**What the exercise asks:**
Find the lines below holding the word "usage" and copy each of them.

**Stored items from a collection:**
####

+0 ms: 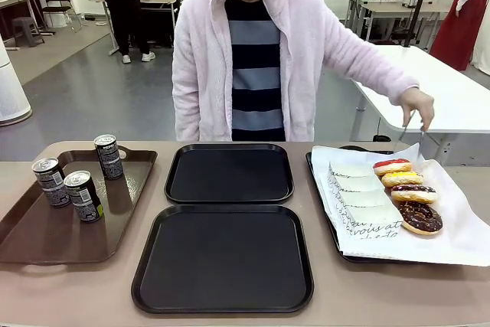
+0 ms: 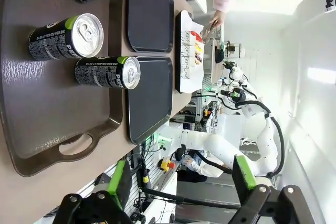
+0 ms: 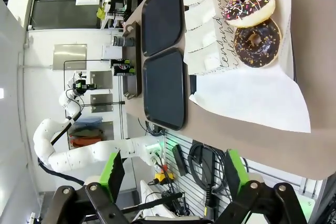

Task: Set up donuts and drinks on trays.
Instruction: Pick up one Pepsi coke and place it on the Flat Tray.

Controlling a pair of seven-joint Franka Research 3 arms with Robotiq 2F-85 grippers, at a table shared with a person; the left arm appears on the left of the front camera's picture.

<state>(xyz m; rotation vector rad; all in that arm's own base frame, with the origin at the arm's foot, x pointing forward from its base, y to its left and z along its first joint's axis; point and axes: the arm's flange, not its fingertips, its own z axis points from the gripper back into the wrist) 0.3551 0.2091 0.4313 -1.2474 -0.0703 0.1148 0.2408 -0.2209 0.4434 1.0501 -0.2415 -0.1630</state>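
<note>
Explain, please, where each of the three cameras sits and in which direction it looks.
Front view: fixed on the robot's side, facing across the table at the person, whose hand shows at right.
Left wrist view: rolled sideways, looking along the open left gripper at three cans on the brown tray.
Right wrist view: rolled sideways, looking along the open right gripper at the donuts on white paper.
Shared: all three show the two black trays.

The brown tray point(image 1: 31, 239) at the worktop's left edge is cut off by the picture's side. White paper point(image 1: 448, 246) hides most of the tray beneath point(image 1: 318, 189). What the person's hand point(image 1: 419, 105) holds is too small to tell.
</note>
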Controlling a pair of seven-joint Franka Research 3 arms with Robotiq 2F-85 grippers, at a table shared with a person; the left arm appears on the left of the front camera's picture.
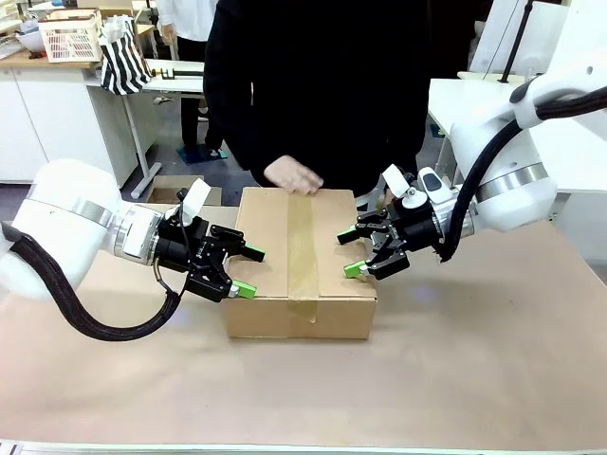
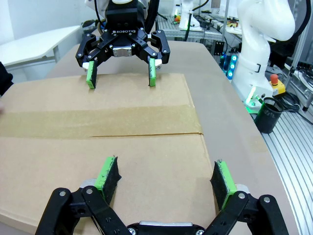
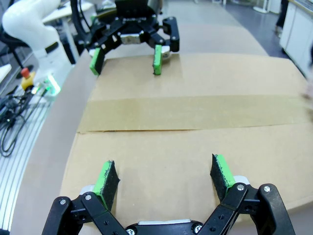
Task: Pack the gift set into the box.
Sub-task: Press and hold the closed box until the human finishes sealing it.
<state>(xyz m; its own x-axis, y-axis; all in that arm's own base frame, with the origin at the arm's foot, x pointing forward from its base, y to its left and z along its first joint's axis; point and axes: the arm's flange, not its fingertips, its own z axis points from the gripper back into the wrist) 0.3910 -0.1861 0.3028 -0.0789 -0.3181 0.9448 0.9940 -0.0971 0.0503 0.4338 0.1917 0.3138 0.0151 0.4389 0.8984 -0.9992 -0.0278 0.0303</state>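
Both black two-finger grippers with green pads are seen with fingers spread apart and nothing held: the left gripper (image 1: 242,272) is poised at the left edge of the large brown corrugated cardboard box (image 1: 300,275), the right gripper (image 1: 352,254) at its right edge. Flaps are closed and a strip of brown tape (image 1: 303,256) is laid along the seam. A person's hand (image 1: 292,176) is rested on the far edge. The box is set on the brown paper-covered table (image 1: 474,370).
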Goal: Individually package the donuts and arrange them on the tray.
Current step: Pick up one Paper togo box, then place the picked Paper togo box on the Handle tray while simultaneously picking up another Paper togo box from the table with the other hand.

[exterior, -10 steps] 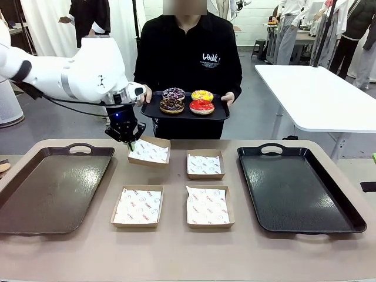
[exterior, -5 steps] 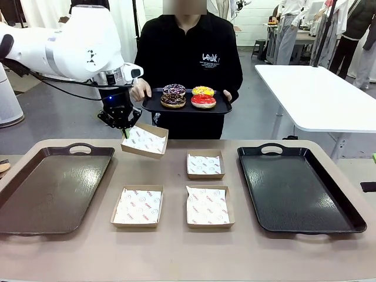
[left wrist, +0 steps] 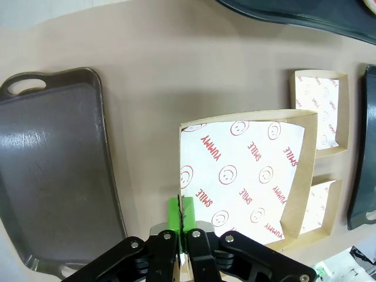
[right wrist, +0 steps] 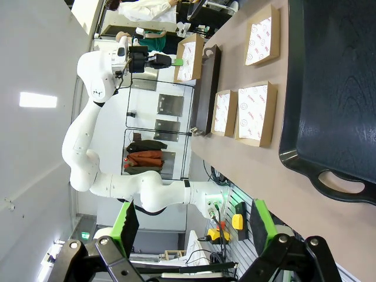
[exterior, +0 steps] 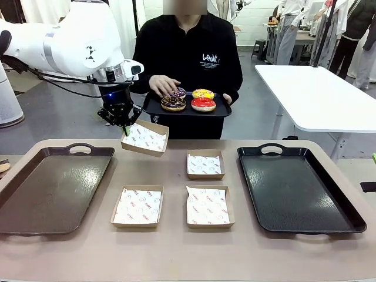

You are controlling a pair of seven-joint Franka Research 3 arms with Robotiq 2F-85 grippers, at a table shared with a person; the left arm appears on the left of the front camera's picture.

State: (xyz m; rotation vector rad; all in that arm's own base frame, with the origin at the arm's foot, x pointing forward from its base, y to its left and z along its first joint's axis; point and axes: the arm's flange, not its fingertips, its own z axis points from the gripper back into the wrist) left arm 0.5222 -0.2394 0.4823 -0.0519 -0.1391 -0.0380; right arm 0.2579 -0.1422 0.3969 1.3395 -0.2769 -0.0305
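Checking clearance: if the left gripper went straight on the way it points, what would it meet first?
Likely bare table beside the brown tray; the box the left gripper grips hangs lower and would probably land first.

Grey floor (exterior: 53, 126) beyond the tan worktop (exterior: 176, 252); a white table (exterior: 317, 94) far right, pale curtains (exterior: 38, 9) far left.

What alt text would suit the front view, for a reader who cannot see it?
The left claw holds a paper-lined box by its rim, tilted above the table, before a person whose hand reaches over four donuts on a small black tray. Three more lined boxes lie between a brown tray and a black tray.
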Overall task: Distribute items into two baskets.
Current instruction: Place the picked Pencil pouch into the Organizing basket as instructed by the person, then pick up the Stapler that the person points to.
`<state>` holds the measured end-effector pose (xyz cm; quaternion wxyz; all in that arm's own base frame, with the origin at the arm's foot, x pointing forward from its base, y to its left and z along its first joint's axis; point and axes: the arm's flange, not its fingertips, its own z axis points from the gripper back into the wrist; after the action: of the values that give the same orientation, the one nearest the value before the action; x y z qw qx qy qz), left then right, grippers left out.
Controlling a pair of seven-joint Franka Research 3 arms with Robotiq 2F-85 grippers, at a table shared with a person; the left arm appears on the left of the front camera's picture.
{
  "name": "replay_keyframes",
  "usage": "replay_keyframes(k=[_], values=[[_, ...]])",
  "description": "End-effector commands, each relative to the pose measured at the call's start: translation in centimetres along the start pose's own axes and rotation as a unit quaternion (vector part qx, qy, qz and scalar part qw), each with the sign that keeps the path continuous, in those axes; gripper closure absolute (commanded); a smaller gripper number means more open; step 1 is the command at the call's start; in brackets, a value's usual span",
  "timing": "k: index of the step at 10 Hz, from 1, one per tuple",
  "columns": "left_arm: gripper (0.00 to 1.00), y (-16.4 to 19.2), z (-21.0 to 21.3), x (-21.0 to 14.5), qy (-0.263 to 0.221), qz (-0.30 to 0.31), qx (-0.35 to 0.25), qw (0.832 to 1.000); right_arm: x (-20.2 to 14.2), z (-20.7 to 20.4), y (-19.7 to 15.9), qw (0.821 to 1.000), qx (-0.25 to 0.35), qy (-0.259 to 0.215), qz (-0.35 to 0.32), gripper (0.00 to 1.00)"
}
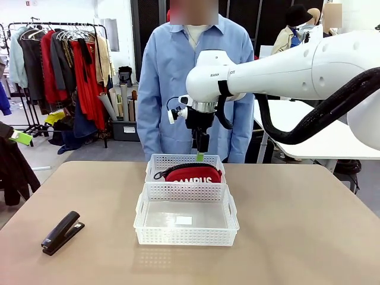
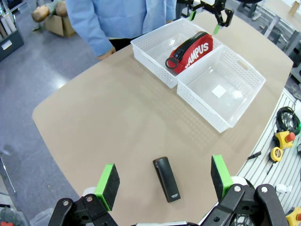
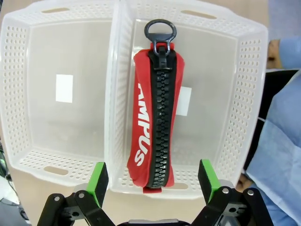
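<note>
Pouch (image 1: 193, 174) marked CAMPUS lies in the upper-centre basket (image 1: 155, 161); the lower basket (image 1: 186, 238) holds a label (image 1: 184, 220). Left gripper (image 2: 163, 175) and right gripper (image 3: 152, 175) gape wide.

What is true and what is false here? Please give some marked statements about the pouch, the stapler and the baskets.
1. The red CAMPUS pouch lies in the far basket. True.
2. The black stapler sits beside the pouch in that basket. False: it lies on the table, outside the baskets.
3. The right end effector is shut on the pouch. False: it is open above it.
4. The left end effector is open above the stapler. True.
</note>
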<state>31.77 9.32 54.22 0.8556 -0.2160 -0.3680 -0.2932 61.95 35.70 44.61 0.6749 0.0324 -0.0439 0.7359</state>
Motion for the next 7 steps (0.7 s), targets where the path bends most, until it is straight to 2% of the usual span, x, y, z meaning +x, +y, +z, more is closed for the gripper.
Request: replay_keyframes(k=[1,7], values=[[0.0,0.04,0.0,-0.02,-0.008,-0.003,-0.006,1.0,0.32,-0.08,-0.06,1.0,-0.005,0.003,0.003,0.0],[0.0,0.04,0.0,-0.02,-0.008,-0.003,-0.006,1.0,0.32,-0.08,-0.06,1.0,-0.005,0.003,0.003,0.0]])
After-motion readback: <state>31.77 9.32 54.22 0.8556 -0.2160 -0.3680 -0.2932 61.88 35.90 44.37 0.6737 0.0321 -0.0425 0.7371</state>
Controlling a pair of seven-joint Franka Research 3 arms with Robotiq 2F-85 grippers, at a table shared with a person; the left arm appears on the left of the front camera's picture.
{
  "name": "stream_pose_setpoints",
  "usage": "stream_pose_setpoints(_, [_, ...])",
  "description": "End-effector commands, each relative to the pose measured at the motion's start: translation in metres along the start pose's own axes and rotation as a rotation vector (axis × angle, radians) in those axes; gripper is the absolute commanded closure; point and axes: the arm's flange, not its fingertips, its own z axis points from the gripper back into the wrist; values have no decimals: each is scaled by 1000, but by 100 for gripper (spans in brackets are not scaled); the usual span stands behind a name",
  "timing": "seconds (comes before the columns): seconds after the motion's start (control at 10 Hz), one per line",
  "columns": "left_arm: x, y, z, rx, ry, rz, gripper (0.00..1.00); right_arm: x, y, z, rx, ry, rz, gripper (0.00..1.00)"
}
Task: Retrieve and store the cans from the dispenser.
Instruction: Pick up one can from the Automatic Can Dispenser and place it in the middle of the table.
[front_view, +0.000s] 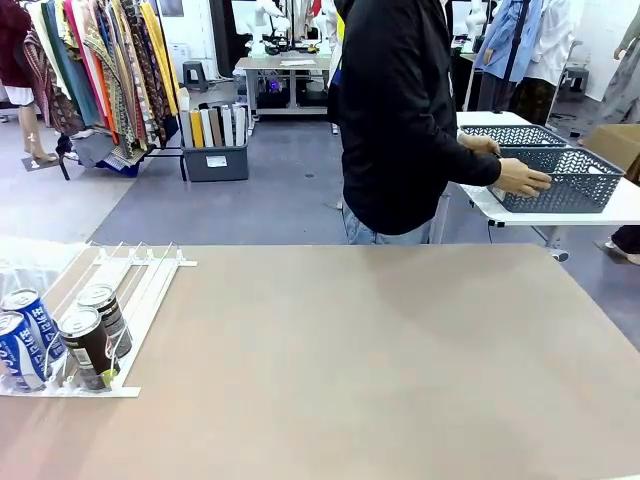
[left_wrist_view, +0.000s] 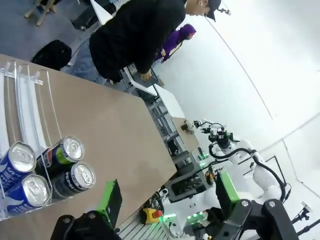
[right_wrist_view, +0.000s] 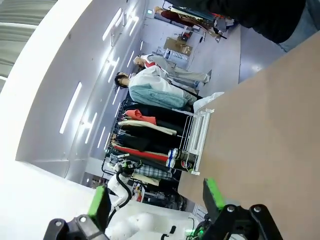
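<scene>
While my left hand (left_wrist_view: 167, 197) hangs over the near edge of the tabletop (front_view: 380, 360), its two green-tipped fingers stand wide apart and hold nothing. My right hand (right_wrist_view: 156, 200) is wide open too, with nothing between its fingers. Four cans stand in the white dispenser (front_view: 150, 275), which lies flat at the left corner of the tabletop on my side. They are all bunched at the end of the lanes nearest me. The two blue cans (front_view: 20, 348) are on the left, and the two dark cans (front_view: 95, 335) are just beside them on the right. Across the tabletop, a person (front_view: 400, 120) in a black top is turned toward another white table, with both hands on a dark grey basket (front_view: 570, 180).
</scene>
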Motion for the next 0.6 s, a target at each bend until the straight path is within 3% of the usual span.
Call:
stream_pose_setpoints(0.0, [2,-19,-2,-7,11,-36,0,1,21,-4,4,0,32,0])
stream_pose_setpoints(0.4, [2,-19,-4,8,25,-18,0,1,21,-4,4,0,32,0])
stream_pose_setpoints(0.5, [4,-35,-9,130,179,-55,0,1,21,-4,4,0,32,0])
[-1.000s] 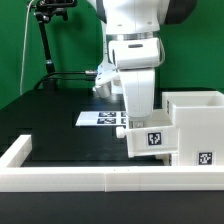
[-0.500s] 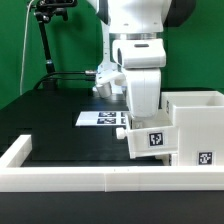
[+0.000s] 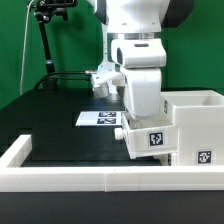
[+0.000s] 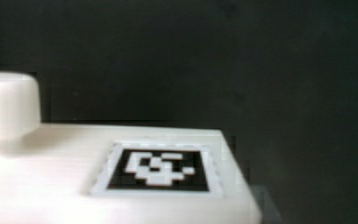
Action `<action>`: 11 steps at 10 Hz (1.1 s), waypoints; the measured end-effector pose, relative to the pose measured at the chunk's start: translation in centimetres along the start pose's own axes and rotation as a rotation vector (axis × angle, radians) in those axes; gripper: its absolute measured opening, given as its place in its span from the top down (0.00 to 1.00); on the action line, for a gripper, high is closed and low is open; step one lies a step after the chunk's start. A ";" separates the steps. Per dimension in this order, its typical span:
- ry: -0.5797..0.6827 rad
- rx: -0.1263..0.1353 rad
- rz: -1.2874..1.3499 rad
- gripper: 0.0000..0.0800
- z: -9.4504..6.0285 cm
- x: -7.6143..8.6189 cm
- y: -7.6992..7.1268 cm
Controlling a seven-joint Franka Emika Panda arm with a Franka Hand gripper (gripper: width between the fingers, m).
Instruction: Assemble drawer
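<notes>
A small white drawer tray (image 3: pixel 152 140) with a square tag on its side sits against the left side of the tall white housing (image 3: pixel 197 118) at the exterior view's right. Its knob (image 3: pixel 122 130) points to the exterior view's left. My gripper (image 3: pixel 143 122) comes straight down onto the tray and appears shut on it. The fingertips are hidden behind the tray. In the wrist view the tray (image 4: pixel 158 168) fills the near part of the picture with its tag and knob (image 4: pixel 5 105). The second tray is out of view.
The marker board (image 3: pixel 98 118) lies flat on the dark table behind the tray. A low white border wall (image 3: pixel 60 180) runs along the front and the exterior view's left. A black stand (image 3: pixel 45 40) rises at the back left.
The gripper's hand has shifted a little toward the exterior view's right over the tray. The tray and housing have stayed where they were.
</notes>
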State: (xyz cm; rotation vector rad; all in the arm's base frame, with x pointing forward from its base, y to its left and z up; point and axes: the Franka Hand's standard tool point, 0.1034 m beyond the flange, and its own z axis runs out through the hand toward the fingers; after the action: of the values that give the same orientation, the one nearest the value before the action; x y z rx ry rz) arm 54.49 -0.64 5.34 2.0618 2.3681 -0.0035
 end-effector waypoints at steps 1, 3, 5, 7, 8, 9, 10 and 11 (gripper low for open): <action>-0.006 -0.001 -0.022 0.94 0.0 0.0 0.0; -0.024 -0.005 -0.035 0.94 -0.2 0.4 0.2; -0.032 -0.001 -0.041 0.94 -0.2 0.4 0.2; -0.032 -0.003 -0.038 0.94 -0.2 0.3 0.3; -0.032 -0.003 -0.037 0.94 -0.2 0.3 0.3; -0.032 -0.003 -0.037 0.94 -0.2 0.3 0.2; -0.036 -0.010 -0.032 0.72 -0.8 0.1 0.3; -0.041 -0.019 -0.034 0.53 -1.6 0.1 0.4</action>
State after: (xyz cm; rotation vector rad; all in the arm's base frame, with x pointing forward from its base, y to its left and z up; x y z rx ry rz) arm 54.85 -0.49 6.90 1.9937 2.3695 -0.0225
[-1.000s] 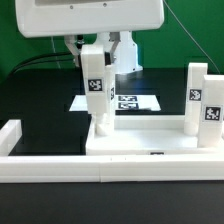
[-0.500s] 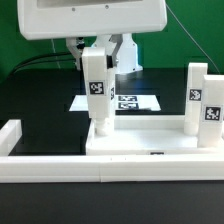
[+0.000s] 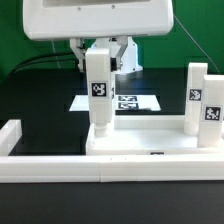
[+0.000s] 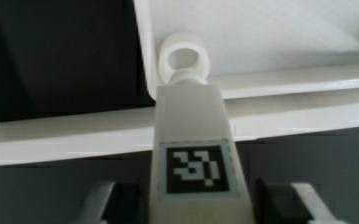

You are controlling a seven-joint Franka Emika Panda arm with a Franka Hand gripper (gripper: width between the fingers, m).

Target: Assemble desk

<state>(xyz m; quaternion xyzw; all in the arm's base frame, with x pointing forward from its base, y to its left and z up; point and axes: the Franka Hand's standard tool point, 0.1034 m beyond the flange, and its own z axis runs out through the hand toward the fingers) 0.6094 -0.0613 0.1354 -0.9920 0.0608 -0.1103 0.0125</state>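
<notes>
The white tabletop panel lies flat at the front, just behind the border wall. My gripper is shut on a white block leg and holds it upright, its narrow lower end touching the panel near the exterior view's left. In the wrist view the leg runs between my fingers, its tag facing the camera and its rounded tip over the panel. Two more legs stand upright on the panel's right end. A fourth leg is not in view.
A long low white border wall runs along the front and turns back at the exterior view's left. The marker board lies flat on the black table behind the panel. A white housing hangs overhead.
The held leg and my gripper have shifted slightly toward the exterior view's right, and the leg has turned a little. The tabletop and the two right legs have not moved.
</notes>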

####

**Task response:**
  "usage": "replay_keyframes(k=[_], values=[[_, ...]])",
  "usage": "stream_pose_setpoints(_, [_, ...])",

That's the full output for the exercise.